WHAT YOU HAVE TO DO » Scan the listing below for lines with "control" in them. Give their number and nothing more.
[[ RECORD SET, beginning ]]
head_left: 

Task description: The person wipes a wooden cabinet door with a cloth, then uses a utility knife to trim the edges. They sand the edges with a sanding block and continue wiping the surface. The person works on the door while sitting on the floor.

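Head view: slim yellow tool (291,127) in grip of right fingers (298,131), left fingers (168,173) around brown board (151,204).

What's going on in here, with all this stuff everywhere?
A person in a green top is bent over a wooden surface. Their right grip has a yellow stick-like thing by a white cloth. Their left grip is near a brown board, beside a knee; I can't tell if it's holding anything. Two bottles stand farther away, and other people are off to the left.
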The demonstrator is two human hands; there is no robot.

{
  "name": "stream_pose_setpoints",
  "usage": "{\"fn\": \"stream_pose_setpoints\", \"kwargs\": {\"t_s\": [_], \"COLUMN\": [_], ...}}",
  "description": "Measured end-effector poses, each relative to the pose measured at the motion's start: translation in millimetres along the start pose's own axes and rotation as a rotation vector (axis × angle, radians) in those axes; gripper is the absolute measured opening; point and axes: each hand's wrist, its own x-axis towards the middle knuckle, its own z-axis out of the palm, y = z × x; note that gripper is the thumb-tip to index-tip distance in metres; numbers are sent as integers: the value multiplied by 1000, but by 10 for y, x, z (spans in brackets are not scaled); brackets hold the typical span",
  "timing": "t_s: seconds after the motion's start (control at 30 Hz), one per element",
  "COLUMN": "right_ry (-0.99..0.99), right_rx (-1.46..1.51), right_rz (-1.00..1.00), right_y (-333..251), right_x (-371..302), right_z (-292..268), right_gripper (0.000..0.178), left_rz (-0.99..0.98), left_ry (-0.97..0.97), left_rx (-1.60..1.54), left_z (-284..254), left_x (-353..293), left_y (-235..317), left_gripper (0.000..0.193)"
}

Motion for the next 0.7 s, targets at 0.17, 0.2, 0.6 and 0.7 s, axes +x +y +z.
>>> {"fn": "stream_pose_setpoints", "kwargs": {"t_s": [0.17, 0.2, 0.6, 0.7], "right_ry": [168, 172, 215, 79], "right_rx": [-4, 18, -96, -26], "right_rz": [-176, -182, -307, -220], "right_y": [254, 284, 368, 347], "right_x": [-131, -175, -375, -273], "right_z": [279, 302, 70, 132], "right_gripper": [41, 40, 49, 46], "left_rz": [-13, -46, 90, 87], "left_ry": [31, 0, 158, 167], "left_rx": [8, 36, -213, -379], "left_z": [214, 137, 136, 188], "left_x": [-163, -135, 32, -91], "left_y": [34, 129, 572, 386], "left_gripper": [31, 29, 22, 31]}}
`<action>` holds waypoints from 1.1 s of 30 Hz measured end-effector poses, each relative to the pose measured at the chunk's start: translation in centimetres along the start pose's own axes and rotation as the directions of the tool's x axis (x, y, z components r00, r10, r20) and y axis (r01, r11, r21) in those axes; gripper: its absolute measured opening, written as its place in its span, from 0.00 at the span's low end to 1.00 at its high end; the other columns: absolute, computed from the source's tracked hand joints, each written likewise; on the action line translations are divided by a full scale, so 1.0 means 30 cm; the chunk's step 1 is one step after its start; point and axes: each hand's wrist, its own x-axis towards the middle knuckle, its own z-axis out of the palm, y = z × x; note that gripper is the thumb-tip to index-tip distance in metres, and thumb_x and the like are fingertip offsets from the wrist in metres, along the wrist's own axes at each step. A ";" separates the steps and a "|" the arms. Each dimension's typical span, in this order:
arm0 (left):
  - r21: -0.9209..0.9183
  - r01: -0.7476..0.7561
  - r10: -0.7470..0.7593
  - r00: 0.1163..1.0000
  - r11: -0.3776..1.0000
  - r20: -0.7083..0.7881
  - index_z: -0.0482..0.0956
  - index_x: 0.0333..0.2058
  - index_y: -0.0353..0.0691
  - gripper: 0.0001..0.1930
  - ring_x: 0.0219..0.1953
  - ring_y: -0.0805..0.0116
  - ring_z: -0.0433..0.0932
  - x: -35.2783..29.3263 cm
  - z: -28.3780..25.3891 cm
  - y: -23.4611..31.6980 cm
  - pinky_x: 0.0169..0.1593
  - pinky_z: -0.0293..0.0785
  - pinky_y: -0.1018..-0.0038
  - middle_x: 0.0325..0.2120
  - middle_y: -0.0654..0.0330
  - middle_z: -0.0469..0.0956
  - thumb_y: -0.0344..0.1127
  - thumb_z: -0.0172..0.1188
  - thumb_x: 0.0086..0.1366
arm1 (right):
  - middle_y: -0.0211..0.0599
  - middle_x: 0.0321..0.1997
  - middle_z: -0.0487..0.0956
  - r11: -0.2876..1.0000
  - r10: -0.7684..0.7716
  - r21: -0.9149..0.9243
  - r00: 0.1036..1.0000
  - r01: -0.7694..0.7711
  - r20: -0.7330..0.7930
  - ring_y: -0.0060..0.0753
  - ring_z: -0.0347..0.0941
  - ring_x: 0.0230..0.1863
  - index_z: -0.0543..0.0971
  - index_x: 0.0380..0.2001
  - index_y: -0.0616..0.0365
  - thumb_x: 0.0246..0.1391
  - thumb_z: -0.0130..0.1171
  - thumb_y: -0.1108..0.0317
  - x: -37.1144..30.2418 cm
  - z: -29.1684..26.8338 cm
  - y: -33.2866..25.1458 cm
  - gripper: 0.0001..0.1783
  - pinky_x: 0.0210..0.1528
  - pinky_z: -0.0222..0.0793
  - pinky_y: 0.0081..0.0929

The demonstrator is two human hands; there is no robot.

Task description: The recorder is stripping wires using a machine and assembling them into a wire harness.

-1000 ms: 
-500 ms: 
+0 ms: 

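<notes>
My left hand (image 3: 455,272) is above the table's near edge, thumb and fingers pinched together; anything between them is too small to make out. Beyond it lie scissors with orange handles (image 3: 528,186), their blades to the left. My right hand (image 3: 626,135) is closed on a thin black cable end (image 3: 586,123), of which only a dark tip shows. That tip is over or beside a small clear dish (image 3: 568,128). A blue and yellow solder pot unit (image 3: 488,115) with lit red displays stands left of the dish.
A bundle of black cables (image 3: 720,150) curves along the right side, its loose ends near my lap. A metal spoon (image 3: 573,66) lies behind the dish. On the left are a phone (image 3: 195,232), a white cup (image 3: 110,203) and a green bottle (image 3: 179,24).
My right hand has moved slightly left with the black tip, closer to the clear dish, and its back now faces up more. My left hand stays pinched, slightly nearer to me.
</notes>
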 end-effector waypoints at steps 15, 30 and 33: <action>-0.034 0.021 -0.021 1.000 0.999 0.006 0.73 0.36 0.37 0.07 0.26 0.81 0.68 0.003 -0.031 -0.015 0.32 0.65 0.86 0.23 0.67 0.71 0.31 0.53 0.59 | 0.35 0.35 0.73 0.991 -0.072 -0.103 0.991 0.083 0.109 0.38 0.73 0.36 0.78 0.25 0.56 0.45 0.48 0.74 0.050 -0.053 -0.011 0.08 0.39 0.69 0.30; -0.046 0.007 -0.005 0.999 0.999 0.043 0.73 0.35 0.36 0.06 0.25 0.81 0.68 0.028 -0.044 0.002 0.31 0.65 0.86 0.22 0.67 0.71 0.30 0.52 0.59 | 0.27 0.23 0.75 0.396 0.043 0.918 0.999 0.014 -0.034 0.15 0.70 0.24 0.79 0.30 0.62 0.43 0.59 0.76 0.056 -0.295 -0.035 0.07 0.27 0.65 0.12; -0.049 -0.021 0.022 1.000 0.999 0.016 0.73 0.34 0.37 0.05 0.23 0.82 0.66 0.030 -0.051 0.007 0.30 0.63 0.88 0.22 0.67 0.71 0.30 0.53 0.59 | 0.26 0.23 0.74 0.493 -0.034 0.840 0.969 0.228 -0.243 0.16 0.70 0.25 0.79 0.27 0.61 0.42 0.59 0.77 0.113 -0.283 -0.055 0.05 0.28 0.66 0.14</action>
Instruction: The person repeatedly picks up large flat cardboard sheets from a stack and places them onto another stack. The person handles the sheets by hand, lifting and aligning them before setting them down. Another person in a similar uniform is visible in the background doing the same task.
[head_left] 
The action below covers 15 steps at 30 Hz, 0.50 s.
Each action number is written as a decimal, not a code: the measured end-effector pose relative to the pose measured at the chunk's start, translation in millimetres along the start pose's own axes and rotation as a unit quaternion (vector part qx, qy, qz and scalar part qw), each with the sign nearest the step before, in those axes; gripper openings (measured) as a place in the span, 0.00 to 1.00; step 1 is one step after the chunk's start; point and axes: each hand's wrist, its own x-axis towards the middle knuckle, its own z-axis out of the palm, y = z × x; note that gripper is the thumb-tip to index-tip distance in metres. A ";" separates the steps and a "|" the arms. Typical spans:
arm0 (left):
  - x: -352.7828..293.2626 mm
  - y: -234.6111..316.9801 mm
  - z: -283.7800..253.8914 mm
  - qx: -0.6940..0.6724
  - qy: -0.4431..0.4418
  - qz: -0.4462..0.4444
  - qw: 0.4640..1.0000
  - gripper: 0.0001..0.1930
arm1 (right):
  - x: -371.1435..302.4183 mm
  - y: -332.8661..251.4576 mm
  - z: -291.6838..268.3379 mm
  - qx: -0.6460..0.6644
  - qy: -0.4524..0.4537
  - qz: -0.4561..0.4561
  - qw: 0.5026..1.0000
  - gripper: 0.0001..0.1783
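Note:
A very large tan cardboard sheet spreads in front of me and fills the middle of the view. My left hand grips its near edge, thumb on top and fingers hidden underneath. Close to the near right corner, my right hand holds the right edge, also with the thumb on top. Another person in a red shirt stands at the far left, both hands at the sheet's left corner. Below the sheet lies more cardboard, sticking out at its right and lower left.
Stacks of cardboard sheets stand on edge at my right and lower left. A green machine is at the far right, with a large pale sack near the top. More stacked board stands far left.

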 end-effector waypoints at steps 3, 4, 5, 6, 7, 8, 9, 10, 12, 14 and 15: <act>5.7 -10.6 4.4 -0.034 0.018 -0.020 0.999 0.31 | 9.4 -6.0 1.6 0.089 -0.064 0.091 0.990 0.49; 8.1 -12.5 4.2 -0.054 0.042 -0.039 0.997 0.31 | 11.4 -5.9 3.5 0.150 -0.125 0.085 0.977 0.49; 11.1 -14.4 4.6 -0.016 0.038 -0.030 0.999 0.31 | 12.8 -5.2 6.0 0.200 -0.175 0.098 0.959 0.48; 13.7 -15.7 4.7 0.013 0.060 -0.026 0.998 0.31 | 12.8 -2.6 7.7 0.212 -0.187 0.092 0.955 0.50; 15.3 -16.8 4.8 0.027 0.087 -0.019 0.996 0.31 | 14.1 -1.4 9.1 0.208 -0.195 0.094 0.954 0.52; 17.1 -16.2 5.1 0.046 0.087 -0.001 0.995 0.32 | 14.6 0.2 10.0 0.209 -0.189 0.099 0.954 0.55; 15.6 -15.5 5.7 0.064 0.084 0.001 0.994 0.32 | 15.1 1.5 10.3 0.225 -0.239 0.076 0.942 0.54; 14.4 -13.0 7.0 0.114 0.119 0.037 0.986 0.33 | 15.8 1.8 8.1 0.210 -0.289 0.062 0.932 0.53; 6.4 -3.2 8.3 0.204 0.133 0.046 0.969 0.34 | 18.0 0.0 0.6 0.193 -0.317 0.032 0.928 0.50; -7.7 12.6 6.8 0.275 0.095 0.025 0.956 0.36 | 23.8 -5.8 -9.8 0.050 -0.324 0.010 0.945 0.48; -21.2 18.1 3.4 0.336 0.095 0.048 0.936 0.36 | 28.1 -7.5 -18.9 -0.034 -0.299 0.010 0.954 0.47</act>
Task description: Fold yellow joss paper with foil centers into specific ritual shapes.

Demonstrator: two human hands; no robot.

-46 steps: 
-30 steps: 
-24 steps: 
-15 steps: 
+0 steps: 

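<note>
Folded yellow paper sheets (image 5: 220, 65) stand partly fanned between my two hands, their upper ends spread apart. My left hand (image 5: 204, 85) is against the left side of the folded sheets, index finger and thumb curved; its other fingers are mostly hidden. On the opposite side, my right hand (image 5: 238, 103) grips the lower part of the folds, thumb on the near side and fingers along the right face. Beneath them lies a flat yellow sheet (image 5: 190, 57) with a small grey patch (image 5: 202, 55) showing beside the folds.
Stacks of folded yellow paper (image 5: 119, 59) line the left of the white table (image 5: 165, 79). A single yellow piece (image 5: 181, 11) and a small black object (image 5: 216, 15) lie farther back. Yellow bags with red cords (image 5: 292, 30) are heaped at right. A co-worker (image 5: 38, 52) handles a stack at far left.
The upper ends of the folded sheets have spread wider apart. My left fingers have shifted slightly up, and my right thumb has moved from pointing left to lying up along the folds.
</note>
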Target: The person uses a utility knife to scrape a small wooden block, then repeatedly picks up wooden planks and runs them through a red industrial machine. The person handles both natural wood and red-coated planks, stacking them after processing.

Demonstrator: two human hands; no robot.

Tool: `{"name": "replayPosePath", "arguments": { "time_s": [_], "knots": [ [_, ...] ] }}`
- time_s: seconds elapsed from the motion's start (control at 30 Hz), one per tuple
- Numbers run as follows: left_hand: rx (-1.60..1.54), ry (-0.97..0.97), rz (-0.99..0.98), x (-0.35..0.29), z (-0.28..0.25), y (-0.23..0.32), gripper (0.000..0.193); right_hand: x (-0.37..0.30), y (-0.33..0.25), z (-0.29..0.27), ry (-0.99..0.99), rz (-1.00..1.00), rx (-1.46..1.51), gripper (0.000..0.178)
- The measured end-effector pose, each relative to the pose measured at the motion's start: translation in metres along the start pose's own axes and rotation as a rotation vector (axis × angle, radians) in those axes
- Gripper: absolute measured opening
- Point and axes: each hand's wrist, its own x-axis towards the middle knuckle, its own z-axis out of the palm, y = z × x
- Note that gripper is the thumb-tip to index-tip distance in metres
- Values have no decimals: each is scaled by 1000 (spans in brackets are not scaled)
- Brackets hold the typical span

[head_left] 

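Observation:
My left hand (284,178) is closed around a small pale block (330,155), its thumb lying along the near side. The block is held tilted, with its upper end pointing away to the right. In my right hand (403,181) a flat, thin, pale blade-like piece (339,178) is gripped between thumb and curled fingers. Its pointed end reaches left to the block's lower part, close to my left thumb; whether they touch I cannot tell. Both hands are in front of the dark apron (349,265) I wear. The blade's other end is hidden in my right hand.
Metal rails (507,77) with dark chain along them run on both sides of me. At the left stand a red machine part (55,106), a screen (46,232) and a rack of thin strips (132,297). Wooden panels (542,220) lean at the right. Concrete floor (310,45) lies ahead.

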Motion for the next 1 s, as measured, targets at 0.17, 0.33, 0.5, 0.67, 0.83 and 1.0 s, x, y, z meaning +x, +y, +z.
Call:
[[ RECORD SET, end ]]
SOLUTION TO THIS TASK » 2